Let's look at the company's quarterly results, why the stock is falling, and whether this is a buying opportunity for long-term investors.

Reaccelerating growth

Palantir reported strong first-quarter results, with revenue growing 21% to $634 million. That marked its third consecutive quarter of accelerating revenue growth. Its revenue growth bottomed at 13% in the second quarter of 2023, before accelerating to 17% in Q3 and 20% in Q4 last year.

Commercial revenue jumped 27% to $299 million, led by a 40% surge in U.S. commercial revenue to $150 million. It said excluding strategic commercial contracts, commercial revenue was up 36% with U.S. commercial revenue increasing 68%.

The company added 41 net new customers in its U.S. commercial business, while it also said that it is seeing solid expansion within existing customers. Palantir credited its Artificial Intelligence Platform (AIP) for the strong U.S. commercial growth, as well as its continued focus on "Bootcamps," which it uses to introduce AIP to new customers.
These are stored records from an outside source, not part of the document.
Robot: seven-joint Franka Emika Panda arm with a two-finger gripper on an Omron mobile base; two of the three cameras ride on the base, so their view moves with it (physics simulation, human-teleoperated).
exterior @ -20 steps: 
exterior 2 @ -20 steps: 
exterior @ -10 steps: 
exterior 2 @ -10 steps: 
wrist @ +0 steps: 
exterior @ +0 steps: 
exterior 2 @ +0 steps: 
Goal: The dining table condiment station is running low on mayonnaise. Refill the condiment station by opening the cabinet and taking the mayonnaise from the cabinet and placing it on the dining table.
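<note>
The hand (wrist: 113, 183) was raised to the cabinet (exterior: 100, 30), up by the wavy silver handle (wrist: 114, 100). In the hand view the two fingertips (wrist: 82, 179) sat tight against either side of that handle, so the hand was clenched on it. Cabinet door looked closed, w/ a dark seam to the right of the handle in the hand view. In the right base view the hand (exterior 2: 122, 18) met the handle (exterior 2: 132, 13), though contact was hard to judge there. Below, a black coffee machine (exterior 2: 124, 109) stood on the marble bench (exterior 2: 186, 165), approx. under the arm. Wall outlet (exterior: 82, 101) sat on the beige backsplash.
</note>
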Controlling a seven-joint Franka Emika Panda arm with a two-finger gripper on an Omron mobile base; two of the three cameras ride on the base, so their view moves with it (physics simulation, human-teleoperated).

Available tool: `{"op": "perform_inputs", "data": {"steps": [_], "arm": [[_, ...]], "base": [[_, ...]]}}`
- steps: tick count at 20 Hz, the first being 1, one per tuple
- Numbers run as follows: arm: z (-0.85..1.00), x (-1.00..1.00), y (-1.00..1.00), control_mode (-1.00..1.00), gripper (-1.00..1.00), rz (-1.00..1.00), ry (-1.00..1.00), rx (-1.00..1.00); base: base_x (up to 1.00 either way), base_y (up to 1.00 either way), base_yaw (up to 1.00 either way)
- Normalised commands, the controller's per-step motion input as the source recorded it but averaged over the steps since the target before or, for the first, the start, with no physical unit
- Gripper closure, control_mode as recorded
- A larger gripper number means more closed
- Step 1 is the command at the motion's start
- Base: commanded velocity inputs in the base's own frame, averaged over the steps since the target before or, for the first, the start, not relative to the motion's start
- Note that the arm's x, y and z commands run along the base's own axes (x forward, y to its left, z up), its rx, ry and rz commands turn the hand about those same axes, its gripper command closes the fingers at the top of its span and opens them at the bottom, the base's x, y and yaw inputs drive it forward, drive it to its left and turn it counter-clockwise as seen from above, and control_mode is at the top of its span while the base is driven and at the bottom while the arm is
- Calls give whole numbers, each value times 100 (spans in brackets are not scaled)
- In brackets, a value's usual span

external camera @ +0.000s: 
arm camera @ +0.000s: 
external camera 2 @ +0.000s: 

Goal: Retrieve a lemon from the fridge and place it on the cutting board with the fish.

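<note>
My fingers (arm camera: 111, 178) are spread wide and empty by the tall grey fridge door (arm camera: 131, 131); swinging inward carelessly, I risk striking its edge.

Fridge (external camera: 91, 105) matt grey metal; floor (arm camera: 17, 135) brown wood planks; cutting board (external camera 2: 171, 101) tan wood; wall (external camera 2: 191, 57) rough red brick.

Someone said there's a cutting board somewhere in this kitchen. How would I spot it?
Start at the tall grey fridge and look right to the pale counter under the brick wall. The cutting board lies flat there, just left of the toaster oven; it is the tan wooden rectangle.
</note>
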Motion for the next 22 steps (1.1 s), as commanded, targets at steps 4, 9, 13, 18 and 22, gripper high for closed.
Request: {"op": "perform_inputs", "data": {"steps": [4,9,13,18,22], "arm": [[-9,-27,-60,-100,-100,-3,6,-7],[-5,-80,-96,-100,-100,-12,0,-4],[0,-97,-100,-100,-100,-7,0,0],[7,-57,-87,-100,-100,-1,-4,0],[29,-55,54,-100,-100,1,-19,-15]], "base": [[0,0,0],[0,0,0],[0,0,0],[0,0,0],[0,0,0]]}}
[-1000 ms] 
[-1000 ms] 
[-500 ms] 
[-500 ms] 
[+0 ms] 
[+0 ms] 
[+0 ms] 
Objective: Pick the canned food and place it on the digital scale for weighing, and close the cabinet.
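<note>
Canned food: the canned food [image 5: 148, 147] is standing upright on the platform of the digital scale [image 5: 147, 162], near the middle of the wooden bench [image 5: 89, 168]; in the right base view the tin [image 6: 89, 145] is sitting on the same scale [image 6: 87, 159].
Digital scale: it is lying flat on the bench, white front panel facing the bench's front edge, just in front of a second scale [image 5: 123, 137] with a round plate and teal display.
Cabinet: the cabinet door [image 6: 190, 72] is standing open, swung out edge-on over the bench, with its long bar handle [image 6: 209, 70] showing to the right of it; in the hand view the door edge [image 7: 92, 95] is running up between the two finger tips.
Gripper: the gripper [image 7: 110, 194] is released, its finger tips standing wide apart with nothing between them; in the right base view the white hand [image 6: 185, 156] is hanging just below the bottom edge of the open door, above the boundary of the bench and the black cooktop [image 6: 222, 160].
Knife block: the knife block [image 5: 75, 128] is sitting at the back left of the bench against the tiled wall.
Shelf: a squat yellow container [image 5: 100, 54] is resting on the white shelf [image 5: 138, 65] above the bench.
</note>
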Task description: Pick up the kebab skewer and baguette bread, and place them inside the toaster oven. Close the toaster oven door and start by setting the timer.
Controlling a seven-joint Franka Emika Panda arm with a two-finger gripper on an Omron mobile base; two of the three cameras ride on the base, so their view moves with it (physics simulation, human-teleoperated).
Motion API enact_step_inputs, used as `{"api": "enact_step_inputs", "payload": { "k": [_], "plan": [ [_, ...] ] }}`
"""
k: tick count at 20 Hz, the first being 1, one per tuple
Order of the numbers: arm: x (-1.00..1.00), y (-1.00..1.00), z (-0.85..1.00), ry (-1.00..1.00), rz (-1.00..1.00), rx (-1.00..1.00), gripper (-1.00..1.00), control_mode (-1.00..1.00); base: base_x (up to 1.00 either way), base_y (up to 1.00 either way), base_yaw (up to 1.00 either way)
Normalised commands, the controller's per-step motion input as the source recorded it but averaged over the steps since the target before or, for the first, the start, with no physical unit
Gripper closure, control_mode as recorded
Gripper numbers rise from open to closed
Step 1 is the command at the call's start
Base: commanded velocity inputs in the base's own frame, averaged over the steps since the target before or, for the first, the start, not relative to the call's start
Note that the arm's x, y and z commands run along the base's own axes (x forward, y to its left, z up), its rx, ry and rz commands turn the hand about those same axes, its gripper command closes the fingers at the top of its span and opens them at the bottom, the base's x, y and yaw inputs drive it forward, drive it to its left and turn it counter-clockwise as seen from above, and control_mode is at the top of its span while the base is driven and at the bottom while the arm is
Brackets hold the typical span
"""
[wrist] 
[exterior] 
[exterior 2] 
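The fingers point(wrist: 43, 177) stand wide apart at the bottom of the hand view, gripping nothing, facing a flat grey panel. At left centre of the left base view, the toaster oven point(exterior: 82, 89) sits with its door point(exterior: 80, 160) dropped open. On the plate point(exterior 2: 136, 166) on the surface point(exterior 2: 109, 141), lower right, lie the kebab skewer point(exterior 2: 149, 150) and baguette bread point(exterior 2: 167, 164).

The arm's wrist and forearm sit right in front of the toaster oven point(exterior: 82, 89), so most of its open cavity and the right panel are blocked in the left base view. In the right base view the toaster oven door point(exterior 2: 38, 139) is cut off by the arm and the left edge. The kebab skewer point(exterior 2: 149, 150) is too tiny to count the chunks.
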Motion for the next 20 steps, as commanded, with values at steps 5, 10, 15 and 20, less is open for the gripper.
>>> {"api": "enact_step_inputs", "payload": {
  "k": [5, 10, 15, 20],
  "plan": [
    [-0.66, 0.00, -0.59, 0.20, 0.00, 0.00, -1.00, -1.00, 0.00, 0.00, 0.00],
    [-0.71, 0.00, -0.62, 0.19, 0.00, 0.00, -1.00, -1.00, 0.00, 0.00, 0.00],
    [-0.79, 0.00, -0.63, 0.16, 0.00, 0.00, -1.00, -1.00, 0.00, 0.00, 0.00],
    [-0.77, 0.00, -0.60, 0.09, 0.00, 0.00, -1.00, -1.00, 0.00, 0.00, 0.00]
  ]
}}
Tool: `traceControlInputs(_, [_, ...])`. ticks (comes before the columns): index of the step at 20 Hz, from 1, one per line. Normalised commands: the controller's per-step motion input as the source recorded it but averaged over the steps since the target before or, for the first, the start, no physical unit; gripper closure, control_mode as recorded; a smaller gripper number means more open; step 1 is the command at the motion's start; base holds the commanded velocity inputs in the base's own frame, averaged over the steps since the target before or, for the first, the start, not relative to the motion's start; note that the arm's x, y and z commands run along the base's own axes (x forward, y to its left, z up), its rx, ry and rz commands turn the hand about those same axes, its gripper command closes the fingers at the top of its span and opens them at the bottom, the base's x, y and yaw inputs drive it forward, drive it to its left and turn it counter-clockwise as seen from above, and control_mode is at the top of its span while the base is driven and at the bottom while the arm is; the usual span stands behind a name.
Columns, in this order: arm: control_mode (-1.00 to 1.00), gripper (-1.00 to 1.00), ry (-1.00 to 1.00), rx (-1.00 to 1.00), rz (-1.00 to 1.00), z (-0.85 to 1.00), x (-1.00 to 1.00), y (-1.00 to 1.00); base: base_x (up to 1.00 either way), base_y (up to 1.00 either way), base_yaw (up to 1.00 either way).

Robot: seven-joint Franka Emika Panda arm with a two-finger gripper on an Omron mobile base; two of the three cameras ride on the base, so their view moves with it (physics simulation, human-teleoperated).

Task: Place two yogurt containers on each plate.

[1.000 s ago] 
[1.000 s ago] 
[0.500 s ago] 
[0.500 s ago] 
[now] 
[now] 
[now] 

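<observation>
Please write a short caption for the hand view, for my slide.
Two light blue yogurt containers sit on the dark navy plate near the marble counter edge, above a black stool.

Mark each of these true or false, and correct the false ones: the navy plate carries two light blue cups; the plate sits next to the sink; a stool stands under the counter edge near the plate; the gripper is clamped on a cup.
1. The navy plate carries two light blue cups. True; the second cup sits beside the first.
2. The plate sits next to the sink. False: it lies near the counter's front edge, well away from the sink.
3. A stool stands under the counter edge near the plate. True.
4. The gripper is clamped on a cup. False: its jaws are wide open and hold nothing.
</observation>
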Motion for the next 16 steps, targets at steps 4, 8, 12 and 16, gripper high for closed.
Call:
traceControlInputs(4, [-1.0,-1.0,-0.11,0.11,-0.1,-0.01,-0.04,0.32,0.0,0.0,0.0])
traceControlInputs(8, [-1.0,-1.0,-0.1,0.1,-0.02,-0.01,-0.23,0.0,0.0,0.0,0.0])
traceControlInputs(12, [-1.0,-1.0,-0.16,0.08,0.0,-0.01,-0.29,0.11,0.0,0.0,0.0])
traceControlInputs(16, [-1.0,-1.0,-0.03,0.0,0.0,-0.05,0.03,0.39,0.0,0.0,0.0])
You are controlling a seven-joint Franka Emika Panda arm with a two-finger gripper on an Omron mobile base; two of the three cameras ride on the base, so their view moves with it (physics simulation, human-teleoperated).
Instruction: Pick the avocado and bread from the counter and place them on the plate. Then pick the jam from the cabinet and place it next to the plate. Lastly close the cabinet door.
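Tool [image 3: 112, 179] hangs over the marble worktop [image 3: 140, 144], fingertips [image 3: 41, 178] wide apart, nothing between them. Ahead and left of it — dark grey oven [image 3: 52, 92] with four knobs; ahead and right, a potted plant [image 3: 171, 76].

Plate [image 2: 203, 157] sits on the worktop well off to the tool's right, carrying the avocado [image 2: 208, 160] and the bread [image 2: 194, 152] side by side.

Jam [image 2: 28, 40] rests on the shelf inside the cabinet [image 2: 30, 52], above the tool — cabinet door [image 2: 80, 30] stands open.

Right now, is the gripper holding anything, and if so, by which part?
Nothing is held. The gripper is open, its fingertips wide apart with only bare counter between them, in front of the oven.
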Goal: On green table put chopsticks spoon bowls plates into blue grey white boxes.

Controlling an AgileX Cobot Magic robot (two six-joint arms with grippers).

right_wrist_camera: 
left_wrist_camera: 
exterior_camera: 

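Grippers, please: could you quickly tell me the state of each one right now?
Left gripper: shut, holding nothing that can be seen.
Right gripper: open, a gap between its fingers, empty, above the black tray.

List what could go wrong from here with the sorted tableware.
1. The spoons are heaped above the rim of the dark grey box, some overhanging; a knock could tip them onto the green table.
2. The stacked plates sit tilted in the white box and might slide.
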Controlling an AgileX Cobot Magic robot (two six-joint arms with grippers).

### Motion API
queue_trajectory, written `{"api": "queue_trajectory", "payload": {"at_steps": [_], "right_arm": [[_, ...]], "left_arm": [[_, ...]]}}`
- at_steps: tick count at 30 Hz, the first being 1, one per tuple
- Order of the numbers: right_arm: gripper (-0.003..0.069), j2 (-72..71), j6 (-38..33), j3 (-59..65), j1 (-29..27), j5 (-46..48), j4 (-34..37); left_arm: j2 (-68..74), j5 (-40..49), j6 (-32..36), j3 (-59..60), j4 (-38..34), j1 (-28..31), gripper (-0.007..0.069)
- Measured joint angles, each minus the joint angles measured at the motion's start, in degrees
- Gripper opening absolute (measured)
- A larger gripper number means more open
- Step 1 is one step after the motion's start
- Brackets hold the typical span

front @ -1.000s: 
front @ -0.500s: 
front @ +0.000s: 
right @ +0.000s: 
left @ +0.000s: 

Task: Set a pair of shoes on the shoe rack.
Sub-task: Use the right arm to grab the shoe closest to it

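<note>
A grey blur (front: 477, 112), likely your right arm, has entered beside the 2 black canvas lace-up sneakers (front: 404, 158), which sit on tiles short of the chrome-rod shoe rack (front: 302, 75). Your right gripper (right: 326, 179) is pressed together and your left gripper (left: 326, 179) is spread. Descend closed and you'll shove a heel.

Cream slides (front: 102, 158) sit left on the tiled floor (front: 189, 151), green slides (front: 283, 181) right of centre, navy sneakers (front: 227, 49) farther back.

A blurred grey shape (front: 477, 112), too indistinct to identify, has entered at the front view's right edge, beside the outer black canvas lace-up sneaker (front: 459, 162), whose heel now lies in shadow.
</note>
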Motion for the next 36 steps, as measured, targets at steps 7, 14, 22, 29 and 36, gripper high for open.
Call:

It used an example of a large utility signing a seven-figure deal just days after completing a Bootcamp.

International commercial revenue, meanwhile, grew 16% to $149 million, but fell 3% sequentially. The company said it continues to see headwinds in Europe and that there was a revenue catch-up in Q4 that it didn't see in Q1.

AIP offers the biggest potential future growth driver for Palantir, so its rapid adoption among U.S. commercial customers is a big positive. The company has shown it not only has a strong product, but its go-to-market strategy with its Bootcamps is also working. However, the relatively modest growth coming out of Europe, which represents about 16% of its business, is a bit discouraging. Palantir discussed a weak macro backdrop in Europe, but its AI platform should seemingly be able to help reduce costs and this type of business shouldn't be as affected by macro weakness.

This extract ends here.